Part 4 · Real Interview Systems Chapter 18

The notification system.

Sending the right message, through the right channel, without losing user trust.

Learning objective

Design a notification system that turns product events into channel-specific deliveries while respecting preferences, retries, deduplication, and provider failures, and explain the trade-offs clearly in an interview.

Before you read

Make a prediction first.

Predict

Answer before the explanation.

What can go wrong if a notification system simply calls email, SMS, and push APIs directly?

Commit

Write a rough answer.

Before reading, name one user preference, one retry risk, and one duplicate risk.

Connect

Notice where it returns.

Notifications combine events, preferences, queues, provider failures, idempotency, and user trust.

Plain English

This is a routing and policy system, not just a provider call.

Notification systems look small from the outside: something happens, then a user gets notified. In reality, the system has to decide which events matter, who should receive them, which channel should be used, what the user preferences allow, and what should happen if a provider is down.

A clean first version is enough to expose the real design: receive an event, decide recipients, check preferences, create channel-specific jobs, then let channel workers send through providers. That is already much better than treating the problem like one direct email API call.

Reasonable v1 scope

One event enters the system.
The system decides who should receive it.
User preferences are checked.
Channel-specific jobs are created.
Channel workers send through providers.

Layer on later

Batching or digests.
Scheduled sends.
Quiet hours.
Templates.
Per-channel analytics.

The key simplification is separating intent from delivery. Once you do that, the rest of the architecture gets much clearer.

Why it matters in interviews

This problem shows whether you can separate policy, routing, and retries.

Interviewers like notification systems because they reveal whether the candidate distinguishes event intake from delivery, respects user preferences, isolates channels with queues, handles provider failures, and retries safely without duplicates.

Weak opener

When an order ships, call the email API.

Strong opener

When an event arrives, the notification system decides eligible recipients, checks preferences, and creates channel-specific delivery jobs. Email, push, and SMS workers can retry independently, and the system should deduplicate so temporary provider failures do not spam the user.
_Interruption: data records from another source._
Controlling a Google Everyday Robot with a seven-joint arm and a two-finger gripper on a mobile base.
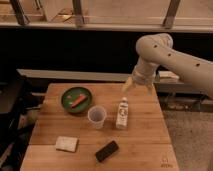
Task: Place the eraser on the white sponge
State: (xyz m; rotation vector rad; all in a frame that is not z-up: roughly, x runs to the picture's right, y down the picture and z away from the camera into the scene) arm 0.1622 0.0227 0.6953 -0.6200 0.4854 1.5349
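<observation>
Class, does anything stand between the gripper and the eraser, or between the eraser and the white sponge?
Nothing lies between the eraser and the white sponge, only bare wood. The gripper hangs open above the far table edge; the bottle and plastic cup sit along its line to the eraser.

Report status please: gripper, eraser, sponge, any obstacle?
Gripper open, empty, near far edge of table. Eraser flat on table, right of white sponge, apart. Nothing between them.
</observation>
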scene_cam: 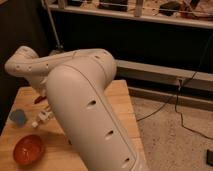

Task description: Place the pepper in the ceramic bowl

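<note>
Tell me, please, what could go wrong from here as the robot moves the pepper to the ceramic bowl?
The arm hides much of the table, the hand is out of sight behind it, and only a sliver of the pepper shows, so a grasp might miss. The white tube lies close beside the pepper and could be bumped. The blue cup sits near the path to the ceramic bowl and might be clipped.

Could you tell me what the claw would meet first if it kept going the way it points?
Probably the pepper: the claw, largely hidden behind the robot's own arm, points down just above it at the left of the table. Depth is unclear, so it could land on wood beside it.
</note>
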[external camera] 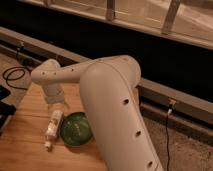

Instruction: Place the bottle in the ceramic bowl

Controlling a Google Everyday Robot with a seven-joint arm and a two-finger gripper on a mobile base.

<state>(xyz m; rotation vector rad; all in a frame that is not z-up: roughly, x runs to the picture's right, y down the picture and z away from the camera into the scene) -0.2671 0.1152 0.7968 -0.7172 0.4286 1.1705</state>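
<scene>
The slim white bottle [53, 127] lies on its side on the wooden table [22, 142], its cap end toward the front, just left of the ceramic bowl [76, 129] and almost touching its rim. The bowl is round, dark green, with pale swirls inside, and it holds nothing. My gripper [56, 105] hangs from the white arm [107, 95] just above and behind the bottle's far end.
A black cable [14, 75] coils on the floor at the left. A dark object [4, 107] sits at the table's left edge. A dark wall with a ledge [165, 95] runs behind the table. The big white arm covers the table's right part.
</scene>
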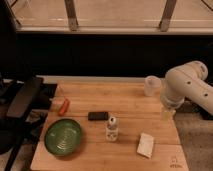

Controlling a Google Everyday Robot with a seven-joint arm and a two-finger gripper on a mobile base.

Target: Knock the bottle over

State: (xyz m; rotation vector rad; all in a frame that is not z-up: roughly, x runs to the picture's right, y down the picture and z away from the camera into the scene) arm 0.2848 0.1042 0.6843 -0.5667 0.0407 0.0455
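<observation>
The bottle (112, 128) is small and clear-whitish, with a white cap and a pale label with dark marks. It stands upright near the middle of the wooden table (125, 100). My white arm (186, 82) comes in from the right. My gripper (167, 113) hangs down over the table's right edge, well to the right of the bottle and slightly behind it. It does not touch the bottle.
A green bowl (63, 136) sits left of the bottle. A black flat object (98, 116) lies just behind the bottle, and a red item (64, 106) lies at the left. A white folded cloth (146, 145) lies at the front right. A translucent cup (152, 85) stands at the back right. A black chair (22, 100) is beside the table's left edge.
</observation>
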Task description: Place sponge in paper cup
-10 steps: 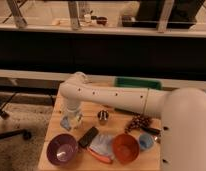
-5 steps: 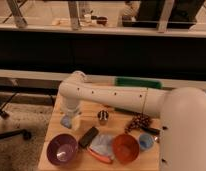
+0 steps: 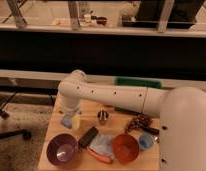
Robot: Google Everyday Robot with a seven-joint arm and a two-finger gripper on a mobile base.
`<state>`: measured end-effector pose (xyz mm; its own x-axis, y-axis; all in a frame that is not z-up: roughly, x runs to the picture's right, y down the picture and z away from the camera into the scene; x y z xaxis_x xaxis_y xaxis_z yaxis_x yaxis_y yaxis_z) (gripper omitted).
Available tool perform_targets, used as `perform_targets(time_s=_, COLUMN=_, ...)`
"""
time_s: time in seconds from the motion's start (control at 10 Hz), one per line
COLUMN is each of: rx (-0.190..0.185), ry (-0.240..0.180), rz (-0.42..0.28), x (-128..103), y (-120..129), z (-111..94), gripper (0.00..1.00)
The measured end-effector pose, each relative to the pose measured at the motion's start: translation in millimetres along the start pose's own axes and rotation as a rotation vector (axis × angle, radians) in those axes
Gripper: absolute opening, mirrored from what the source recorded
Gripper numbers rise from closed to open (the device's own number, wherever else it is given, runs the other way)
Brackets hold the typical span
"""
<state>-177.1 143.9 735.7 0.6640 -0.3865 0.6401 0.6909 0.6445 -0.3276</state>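
My white arm reaches from the right across the wooden table point(image 3: 56, 127). My gripper point(image 3: 71, 114) points down at the table's left side. Right below it stands a small pale object with light blue and yellowish parts point(image 3: 70, 122); I cannot tell whether it is the paper cup, the sponge, or both together. The gripper's end touches or covers its top. A flat green object point(image 3: 138, 82) lies at the table's far edge, behind the arm.
A purple bowl point(image 3: 61, 149) sits front left and an orange bowl point(image 3: 126, 148) front right. Between them lie a black bar point(image 3: 88, 136), a light blue cloth point(image 3: 102, 142) and an orange stick point(image 3: 98, 155). A metal cup point(image 3: 103, 117), a dark cluster point(image 3: 138, 121) and a blue cup point(image 3: 146, 140) are to the right.
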Motion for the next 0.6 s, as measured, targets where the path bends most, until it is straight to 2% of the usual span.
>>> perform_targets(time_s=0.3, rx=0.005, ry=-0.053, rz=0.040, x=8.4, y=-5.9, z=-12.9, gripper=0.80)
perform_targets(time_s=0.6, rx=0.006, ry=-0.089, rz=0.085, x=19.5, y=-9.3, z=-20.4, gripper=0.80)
The stronger answer separates intent, policy, and delivery. That makes the system sound deliberate instead of ad hoc.

Key ideas

Seven anchors.

Notification intent should be separated from actual channel delivery.
User preferences and eligibility checks should happen before channel fan-out.
Different channels usually deserve separate queues and workers.
Retries are useful, but deduplication or idempotency is needed to avoid duplicate sends.
Provider failures should not take down the whole notification pipeline.
Some notifications are immediate; others can be batched or digested.
Delivery status and audit trails matter for support and debugging.

Speaking script

Lines you can actually say out loud.

Opening

I want to separate notification intent from actual channel delivery.

Sketching

The first step after receiving an event is deciding who is eligible and what the user's preferences allow.

Deep dive

I would route each channel into its own queue so retries and failures are isolated.

Deep dive

If one provider fails, I do not want the whole notification system to stop.

Defending

Retries are helpful, but I need deduplication or idempotency so users are not spammed.

Defending

The trade-off is richer policy control and safer delivery versus more queues, more state, and more operational complexity.

Common mistakes

Predictable ways this answer goes wrong.

Treating notifications like a direct function call to one provider.
Ignoring user preferences or quiet hours.
Using one queue for all channels even when their failure modes differ.
Retrying blindly and sending duplicates.
Letting one failing provider block all notification processing.
Ignoring delivery logs or debugging visibility.
Mixing truly transactional notifications with low-priority promotional traffic without saying how they differ.

Misconception check

Correct the wrong model before it sticks.

Wrong intuition

What feels tempting

Notifications are just API calls to external providers.

Better model

What to replace it with

Notifications are an orchestration pipeline with preferences, channel choice, retries, provider failures, and duplicate control.

Interview move

What to do in the room

Model event intake, preference resolution, channel queues, provider adapters, and delivery state.

Trade-offs

The decisions that come up every time.

Notification choice	Good when	Weak when	Interview line
Single direct send path	The system is tiny and there is one simple channel.	Multiple channels, retries, and provider failures matter.	A direct send path is fine only for the smallest first version.
One queue for all notifications	Traffic is low and channel behavior is similar.	Channels have very different retry patterns, priorities, or providers.	One queue is simpler, but separate channel queues give better isolation and control.
Per-channel queues and workers Default	Channels fail differently and should scale or retry independently.	The system is so small the extra queues add unnecessary overhead.	Per-channel queues help me isolate failures and tune retries independently.
Immediate send for every event	The event is transactional and user-facing timing matters.	Many notifications could be digested, batched, or deprioritized.	I would send urgent transactional notifications immediately, but batch or digest lower-priority ones.
Retry with dedupe Default	Provider failures are transient and eventual delivery matters.	Retries are unsafe and duplicate protection is weak.	Retries improve delivery, but only if I can prevent duplicates cleanly.

Deep dive

Retries are useful only if the user does not get spammed.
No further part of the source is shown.